◆ What is expected
Would you please copy exactly the line with "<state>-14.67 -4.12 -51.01" and all lines that follow it in the data below, through the last one?

◆ Dataset excerpt
___

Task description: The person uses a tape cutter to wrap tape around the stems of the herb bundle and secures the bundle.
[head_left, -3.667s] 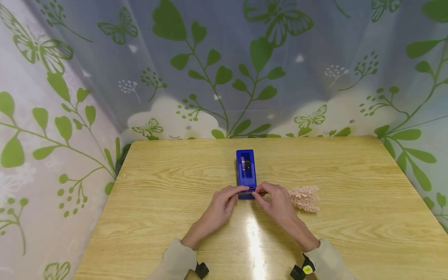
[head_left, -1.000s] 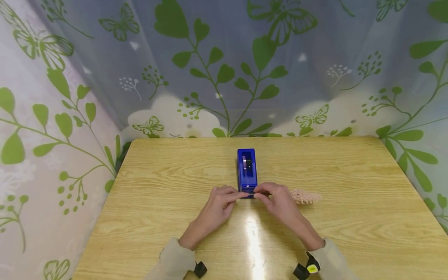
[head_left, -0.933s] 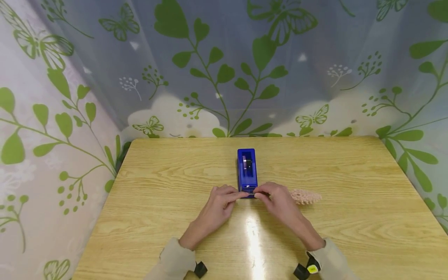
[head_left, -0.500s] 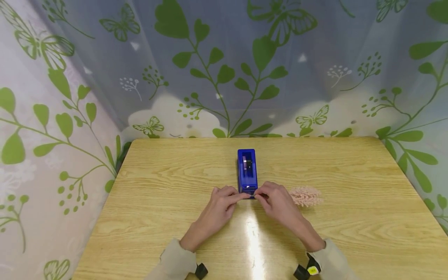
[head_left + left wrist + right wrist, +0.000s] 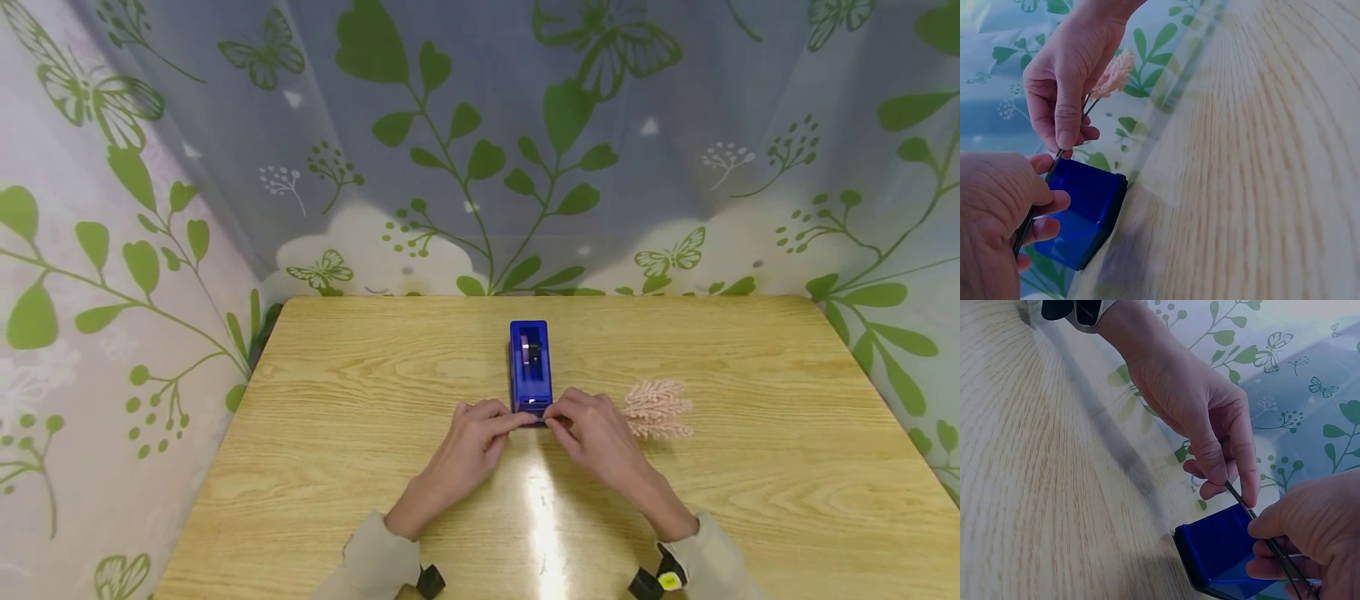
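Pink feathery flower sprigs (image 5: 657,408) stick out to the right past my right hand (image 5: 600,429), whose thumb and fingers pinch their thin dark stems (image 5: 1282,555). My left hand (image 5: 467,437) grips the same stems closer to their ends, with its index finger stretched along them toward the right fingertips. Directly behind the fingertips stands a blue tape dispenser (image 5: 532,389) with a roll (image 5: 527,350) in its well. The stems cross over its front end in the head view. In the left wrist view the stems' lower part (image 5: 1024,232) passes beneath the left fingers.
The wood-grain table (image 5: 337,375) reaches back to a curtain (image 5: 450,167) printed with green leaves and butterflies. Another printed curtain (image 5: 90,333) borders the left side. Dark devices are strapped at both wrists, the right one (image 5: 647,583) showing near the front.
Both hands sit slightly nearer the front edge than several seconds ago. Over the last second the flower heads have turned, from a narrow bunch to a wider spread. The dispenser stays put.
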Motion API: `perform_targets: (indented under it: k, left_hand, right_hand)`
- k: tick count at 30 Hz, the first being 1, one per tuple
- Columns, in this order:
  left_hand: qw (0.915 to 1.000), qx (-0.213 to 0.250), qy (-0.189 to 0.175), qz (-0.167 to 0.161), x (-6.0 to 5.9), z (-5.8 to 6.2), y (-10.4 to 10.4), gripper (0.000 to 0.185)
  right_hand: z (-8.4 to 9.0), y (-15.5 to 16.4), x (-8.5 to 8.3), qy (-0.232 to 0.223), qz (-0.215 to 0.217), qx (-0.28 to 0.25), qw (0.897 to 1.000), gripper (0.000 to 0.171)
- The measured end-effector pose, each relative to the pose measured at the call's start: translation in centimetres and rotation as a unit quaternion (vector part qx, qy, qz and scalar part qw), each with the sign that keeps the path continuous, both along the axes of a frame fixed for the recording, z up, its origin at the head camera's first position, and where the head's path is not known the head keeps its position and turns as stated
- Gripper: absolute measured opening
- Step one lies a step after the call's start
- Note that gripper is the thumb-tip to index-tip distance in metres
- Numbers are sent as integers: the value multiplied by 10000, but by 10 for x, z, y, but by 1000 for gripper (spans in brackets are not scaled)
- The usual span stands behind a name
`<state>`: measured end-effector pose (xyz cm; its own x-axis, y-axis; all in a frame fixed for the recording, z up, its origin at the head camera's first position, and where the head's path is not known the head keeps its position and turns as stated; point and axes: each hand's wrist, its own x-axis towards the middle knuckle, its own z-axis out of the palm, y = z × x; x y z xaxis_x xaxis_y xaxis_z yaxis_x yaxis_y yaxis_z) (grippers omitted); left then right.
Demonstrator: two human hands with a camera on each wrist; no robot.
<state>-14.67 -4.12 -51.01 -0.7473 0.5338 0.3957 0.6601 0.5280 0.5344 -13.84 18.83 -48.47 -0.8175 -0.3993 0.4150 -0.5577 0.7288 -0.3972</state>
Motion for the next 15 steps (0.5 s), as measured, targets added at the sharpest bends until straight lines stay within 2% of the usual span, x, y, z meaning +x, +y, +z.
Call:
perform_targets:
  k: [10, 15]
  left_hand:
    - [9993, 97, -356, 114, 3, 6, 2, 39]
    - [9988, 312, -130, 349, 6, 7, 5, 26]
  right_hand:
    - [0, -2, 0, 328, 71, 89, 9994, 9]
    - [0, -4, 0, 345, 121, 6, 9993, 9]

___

◆ Exercise result
<state>-14.67 -4.12 -51.01 -0.7473 0.5338 0.3957 0.6601 0.5280 0.5344 -13.84 18.83 -48.47 -0.8175 -0.3993 0.4150 -0.5577 0.7288 -0.3972</state>
Motion for the next 15 steps (0.5 s), as measured, targets added at the sharpest bends until straight lines stay within 2% of the usual span, x, y, z meaning +x, +y, +z.
Call:
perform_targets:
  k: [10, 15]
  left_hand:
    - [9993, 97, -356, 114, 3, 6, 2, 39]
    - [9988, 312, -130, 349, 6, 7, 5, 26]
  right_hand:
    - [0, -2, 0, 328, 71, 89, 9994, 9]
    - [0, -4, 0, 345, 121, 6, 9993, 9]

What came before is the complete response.